A foreign key uniquely identifies an observation in another table.
x <- tribble(
~key, ~val_x,
1, "x1",
2, "x2",
3, "x3"
)
y <- tribble(
~key, ~val_y,
1, "y1",
2, "y2",
4, "y3"
)
inner_join(x, y, by = "key")
Same as
x %>% inner_join(y, by = "key")
An outer join keeps observations that appear in at least one of the tables.
Three types of outer joins:
A left join keeps all observations in x
.
A right join keeps all observations in y
.
A full join keeps all observations in x
or y
.
One table has duplicate keys.
x <- tribble(
~key, ~val_x,
1, "x1",
2, "x2",
2, "x3",
1, "x4"
)
y <- tribble(
~key, ~val_y,
1, "y1",
2, "y2"
)
left_join(x, y, by = "key")
Both tables have duplicate keys.

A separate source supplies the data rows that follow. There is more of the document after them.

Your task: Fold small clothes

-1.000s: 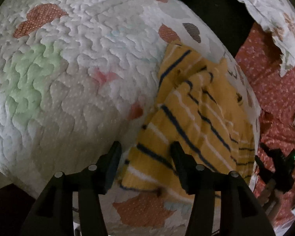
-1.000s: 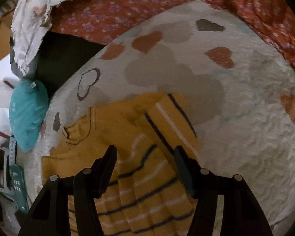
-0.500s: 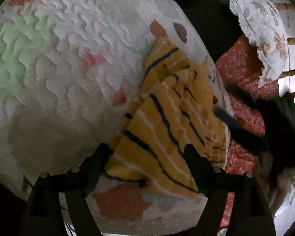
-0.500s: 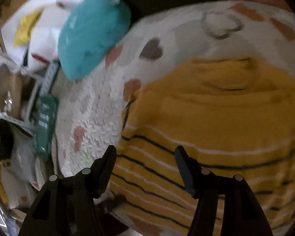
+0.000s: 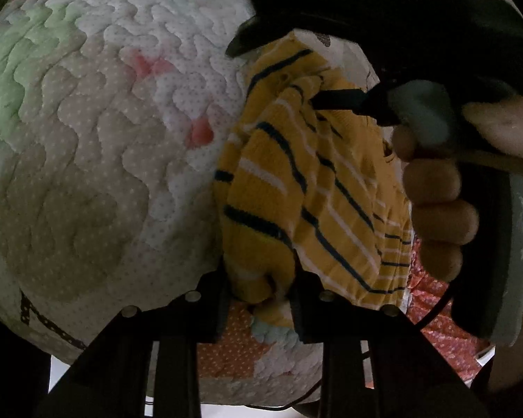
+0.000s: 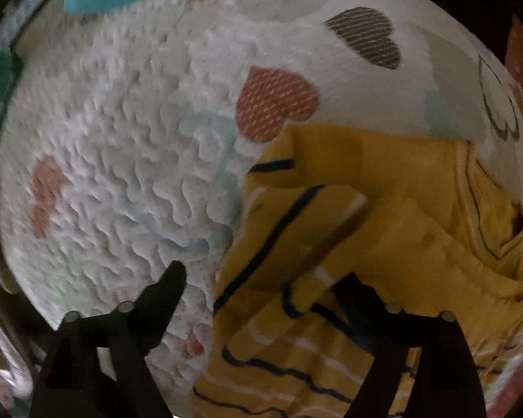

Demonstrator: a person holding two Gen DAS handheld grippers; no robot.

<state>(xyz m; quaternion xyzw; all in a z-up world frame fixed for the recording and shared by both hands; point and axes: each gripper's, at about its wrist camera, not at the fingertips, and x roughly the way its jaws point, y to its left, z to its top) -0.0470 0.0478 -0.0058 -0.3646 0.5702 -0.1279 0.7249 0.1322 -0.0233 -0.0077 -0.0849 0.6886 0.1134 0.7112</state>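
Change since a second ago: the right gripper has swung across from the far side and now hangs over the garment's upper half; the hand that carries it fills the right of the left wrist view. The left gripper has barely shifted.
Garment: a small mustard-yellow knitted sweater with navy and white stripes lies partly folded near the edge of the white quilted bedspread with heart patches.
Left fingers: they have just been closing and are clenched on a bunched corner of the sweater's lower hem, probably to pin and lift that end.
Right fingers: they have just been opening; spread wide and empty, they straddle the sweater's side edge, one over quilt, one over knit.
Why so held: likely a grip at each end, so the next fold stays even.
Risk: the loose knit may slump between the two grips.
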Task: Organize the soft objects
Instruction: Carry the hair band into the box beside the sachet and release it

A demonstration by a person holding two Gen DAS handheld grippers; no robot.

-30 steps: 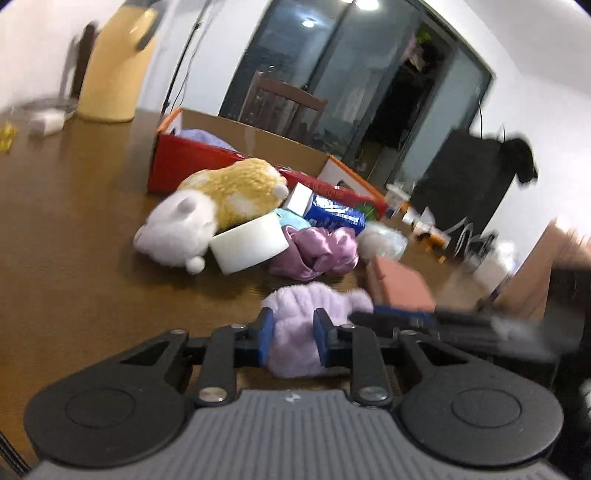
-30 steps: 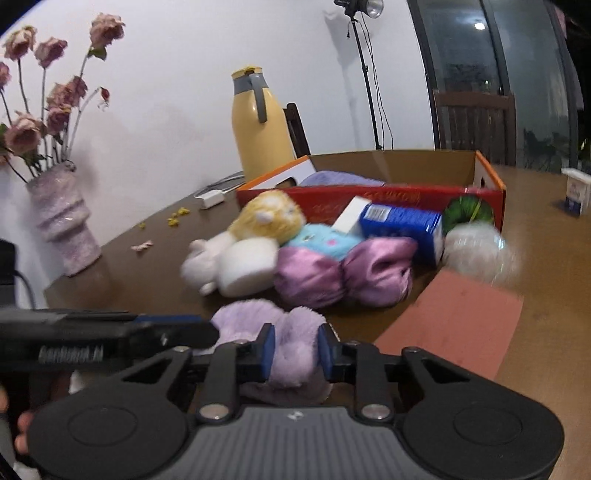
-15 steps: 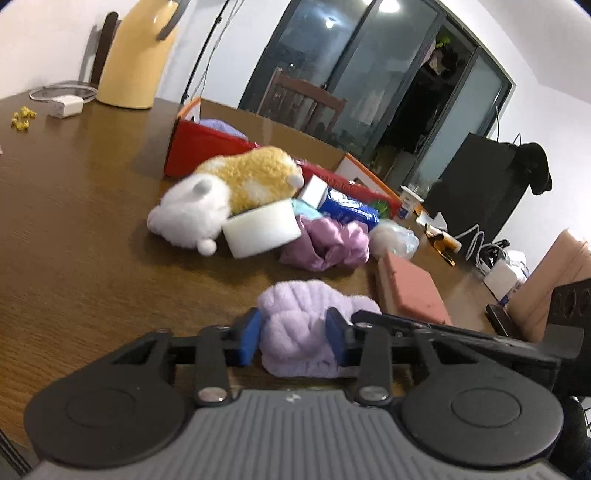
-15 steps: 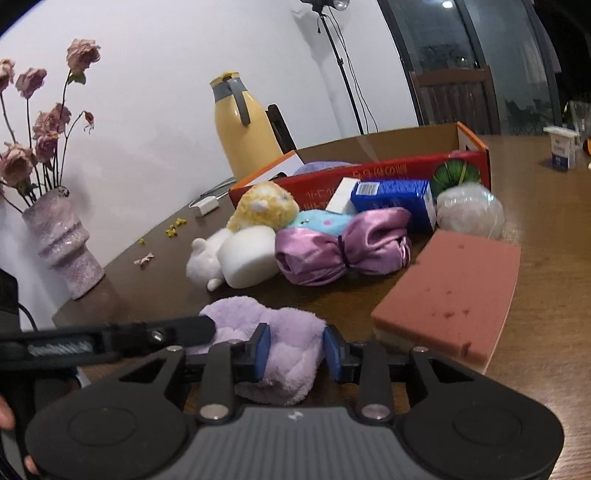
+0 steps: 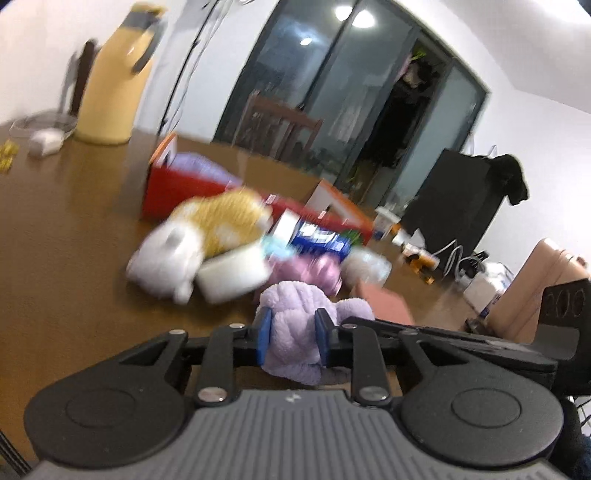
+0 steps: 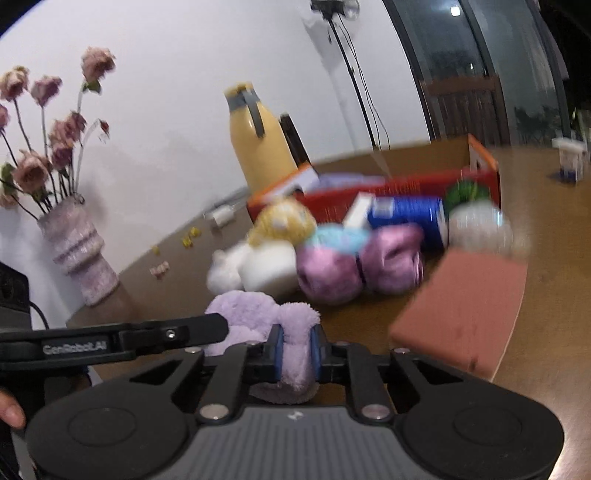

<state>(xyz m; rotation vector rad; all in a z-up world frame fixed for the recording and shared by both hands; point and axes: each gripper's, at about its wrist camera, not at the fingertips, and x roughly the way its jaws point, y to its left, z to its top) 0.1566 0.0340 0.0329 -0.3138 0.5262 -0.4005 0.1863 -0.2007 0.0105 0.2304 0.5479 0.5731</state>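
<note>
Room around a brown wooden table (image 5: 66,229), white walls (image 6: 177,92).
Dark-framed glass doors (image 5: 332,103) are seen behind a wooden chair (image 5: 280,125), with ceiling lights (image 5: 364,16) reflected in the panes. A yellow flask (image 6: 258,144) and a vase of dried pink roses (image 6: 79,251) are set at the wall side; a black stand (image 6: 354,74) is placed against the wall.

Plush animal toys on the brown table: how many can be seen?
2: a yellow plush toy before the red cardboard box, and a white plush toy against it. Others may be hidden.
</note>
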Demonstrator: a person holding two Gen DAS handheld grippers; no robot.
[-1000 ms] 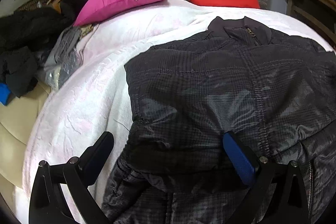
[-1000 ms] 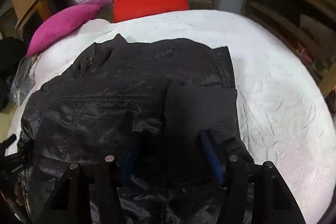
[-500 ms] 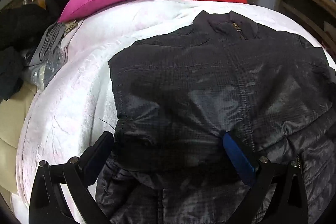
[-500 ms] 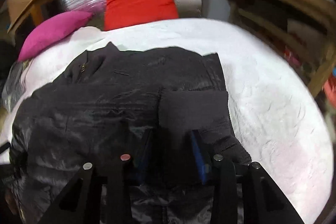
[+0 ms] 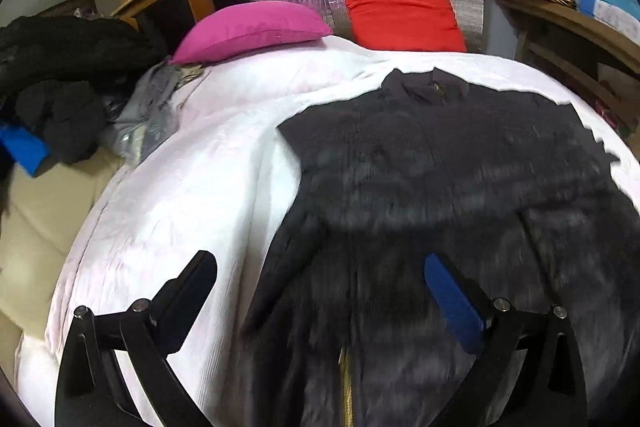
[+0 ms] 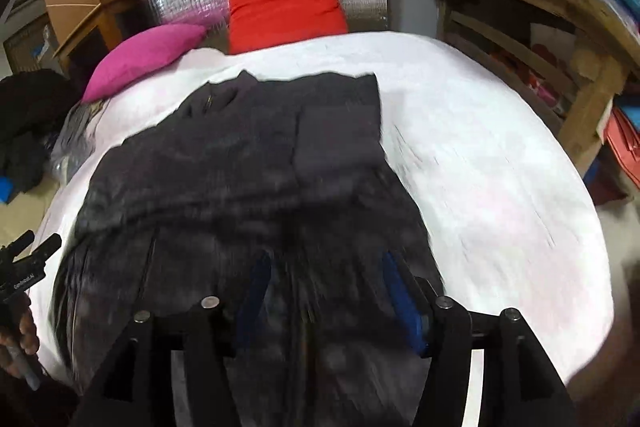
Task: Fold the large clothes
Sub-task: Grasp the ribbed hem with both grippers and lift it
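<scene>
With the dark jacket (image 5: pixel 440 187) spread on the white bed (image 5: pixel 192 195) beneath both tongs, the left gripper (image 5: pixel 320 287) gapes empty and the right gripper (image 6: pixel 324 291) is opening above the slippery hem, so its folded sleeves could slide undone.

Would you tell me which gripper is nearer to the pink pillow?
Left. The left gripper works the jacket's side toward the pink pillow; the right gripper is over the far side.
</scene>
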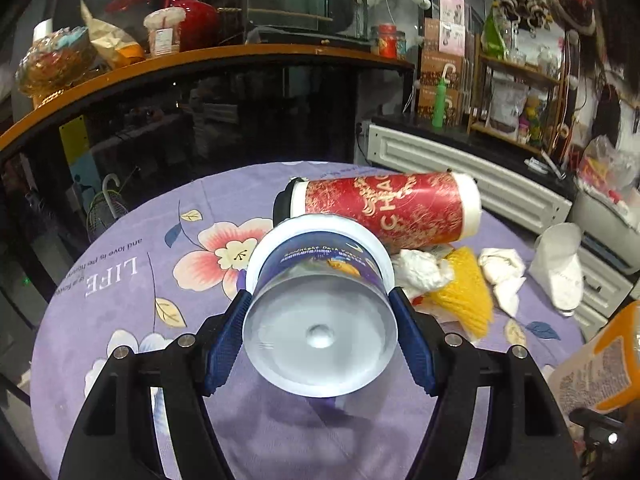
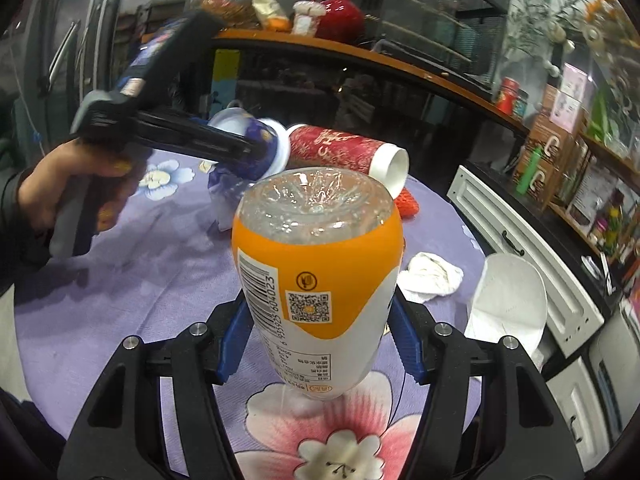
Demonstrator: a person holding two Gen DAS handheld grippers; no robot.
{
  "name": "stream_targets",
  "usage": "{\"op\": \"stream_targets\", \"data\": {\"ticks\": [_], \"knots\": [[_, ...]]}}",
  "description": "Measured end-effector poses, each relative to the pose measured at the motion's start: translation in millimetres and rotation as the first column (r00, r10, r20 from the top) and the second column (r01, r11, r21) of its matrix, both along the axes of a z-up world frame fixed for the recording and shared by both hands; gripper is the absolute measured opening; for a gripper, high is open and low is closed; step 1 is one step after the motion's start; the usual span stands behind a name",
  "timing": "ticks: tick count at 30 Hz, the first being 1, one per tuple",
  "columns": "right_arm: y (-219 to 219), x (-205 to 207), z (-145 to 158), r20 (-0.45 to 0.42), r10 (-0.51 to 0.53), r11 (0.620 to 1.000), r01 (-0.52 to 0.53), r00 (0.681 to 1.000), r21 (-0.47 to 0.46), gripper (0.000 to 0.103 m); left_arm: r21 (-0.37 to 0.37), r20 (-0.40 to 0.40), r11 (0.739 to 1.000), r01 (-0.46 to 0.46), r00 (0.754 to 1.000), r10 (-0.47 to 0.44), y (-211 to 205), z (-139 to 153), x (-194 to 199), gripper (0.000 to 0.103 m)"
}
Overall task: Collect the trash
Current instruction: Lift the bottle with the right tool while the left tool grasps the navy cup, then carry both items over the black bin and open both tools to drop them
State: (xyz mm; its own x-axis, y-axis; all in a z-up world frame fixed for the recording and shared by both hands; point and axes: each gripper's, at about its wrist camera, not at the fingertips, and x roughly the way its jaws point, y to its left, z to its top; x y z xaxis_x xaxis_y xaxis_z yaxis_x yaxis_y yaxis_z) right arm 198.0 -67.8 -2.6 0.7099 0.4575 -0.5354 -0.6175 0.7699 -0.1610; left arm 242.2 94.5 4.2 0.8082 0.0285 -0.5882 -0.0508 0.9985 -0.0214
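Note:
My left gripper [image 1: 320, 312] is shut on a blue and white plastic cup [image 1: 320, 320], held bottom toward the camera above the purple flowered tablecloth [image 1: 132, 280]. It also shows in the right wrist view [image 2: 256, 148] with the cup [image 2: 260, 136]. My right gripper [image 2: 320, 340] is shut on an orange and white plastic bottle [image 2: 320, 264], base pointing away; the bottle shows at the right edge of the left wrist view [image 1: 600, 364]. A red paper cup [image 1: 392, 208] lies on its side behind, also seen in the right wrist view [image 2: 344, 148].
Crumpled white tissues [image 1: 420, 270], a yellow net [image 1: 464, 296], more tissue [image 1: 502, 270] and a white mask [image 1: 560, 264] lie on the table's right side. A white cabinet [image 1: 460, 164] stands behind the table. A dark counter with an orange edge [image 1: 200, 60] runs along the back.

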Motion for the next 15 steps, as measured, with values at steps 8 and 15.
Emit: {"op": "stream_targets", "data": {"ticks": [8,15], "knots": [[-35,-17,2,-0.021,-0.060,0.994,0.062,0.998,0.087,0.062,-0.059,0.050,0.996,0.062,0.997,-0.059,-26,13,-41,0.068],[-85,-35,-2,-0.041,-0.163,0.976,0.167,0.986,0.139,0.062,-0.067,0.083,0.978,0.196,0.978,-0.190,-84,12,-66,0.068]]}}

You get all possible combinations, the Cartesian product:
x <- tribble(
~key, ~val_x,
1, "x1",
2, "x2",
2, "x3",
3, "x4"
)
y <- tribble(
~key, ~val_y,
1, "y1",
2, "y2",
2, "y3",
3, "y4"
)
left_join(x, y, by = "key")
Let’s create a narrower table from the flights data:
flights2 <- flights %>%
select(year:day, hour, origin, dest, tailnum, carrier)
flights2
by = NULL
(default): use all variables that appear in both tables:
# same as: flights2 %>% left_join(weather)
left_join(flights2, weather)
## Joining, by = c("year", "month", "day", "hour", "origin")
by = "x"
: use the common variable x
:
# same as: flights2 %>% left_join(weather)
left_join(flights2, planes, by = "tailnum")
by = c("a" = "b")
: match variable a
in table x
to the variable b
in table y
.
# same as: flights2 %>% left_join(weather)
left_join(flights2, airports, by = c("dest" = "faa"))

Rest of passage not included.